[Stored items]
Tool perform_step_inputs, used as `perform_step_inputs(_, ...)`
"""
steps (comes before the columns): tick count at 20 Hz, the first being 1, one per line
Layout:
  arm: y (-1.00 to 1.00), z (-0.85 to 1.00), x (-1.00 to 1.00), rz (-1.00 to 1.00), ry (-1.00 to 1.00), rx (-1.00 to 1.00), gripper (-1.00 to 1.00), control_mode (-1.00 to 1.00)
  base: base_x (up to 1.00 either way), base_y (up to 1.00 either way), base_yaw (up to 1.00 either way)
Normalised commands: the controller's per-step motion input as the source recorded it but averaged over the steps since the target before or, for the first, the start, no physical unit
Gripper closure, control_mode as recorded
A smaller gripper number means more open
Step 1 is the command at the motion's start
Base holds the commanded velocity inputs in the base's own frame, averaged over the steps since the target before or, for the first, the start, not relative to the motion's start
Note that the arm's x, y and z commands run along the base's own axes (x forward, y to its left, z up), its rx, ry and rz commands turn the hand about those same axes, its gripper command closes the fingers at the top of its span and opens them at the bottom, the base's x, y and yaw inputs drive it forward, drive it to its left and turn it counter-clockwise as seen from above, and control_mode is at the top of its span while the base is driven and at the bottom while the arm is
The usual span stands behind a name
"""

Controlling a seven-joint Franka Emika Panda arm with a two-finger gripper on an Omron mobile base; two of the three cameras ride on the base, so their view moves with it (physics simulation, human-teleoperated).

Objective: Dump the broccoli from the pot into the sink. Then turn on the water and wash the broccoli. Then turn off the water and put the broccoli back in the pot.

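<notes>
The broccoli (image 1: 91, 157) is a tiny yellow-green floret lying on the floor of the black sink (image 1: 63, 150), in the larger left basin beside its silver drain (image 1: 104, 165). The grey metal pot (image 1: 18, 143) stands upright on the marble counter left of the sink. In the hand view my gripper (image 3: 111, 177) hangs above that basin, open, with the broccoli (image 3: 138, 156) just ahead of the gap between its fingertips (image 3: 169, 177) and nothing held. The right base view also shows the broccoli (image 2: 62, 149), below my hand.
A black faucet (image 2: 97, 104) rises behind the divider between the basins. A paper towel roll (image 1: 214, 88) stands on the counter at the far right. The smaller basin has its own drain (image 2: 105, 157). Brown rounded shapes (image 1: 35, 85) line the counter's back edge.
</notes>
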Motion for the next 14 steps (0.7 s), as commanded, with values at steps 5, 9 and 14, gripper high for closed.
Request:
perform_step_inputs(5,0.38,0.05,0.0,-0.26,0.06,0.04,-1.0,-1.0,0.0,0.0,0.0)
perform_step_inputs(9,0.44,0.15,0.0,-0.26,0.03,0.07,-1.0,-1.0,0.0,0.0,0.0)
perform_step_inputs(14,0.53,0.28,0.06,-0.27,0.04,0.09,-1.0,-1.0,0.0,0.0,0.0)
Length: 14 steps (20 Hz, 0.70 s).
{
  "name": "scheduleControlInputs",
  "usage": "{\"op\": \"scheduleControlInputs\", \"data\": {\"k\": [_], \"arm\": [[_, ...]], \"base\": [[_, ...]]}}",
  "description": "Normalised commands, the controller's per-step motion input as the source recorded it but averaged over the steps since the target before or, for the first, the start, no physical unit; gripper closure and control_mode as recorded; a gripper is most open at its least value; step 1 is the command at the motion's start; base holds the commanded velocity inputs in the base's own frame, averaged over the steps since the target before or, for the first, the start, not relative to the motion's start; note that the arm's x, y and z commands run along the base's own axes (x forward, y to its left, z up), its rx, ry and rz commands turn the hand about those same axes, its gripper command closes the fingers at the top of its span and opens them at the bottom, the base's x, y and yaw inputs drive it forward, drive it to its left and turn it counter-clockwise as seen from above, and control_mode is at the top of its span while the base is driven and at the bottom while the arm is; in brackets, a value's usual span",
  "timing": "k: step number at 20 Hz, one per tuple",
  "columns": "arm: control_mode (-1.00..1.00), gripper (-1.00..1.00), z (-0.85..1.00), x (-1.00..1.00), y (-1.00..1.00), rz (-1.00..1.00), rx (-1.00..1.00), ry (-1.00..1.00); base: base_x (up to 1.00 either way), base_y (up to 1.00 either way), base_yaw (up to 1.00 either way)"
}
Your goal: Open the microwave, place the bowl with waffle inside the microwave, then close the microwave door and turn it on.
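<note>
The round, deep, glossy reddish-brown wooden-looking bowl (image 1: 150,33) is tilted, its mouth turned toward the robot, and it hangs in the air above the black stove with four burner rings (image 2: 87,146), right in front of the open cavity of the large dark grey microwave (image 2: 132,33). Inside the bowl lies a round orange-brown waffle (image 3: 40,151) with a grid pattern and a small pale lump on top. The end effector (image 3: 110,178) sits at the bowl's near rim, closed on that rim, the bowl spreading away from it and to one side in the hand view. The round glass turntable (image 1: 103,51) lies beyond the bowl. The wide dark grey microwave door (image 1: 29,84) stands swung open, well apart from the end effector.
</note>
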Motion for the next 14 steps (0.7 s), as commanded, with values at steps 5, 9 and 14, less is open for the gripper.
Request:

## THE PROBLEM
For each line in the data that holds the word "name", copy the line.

## RESPONSE AREA
The usual span stands behind a name
  "name": "scheduleControlInputs",

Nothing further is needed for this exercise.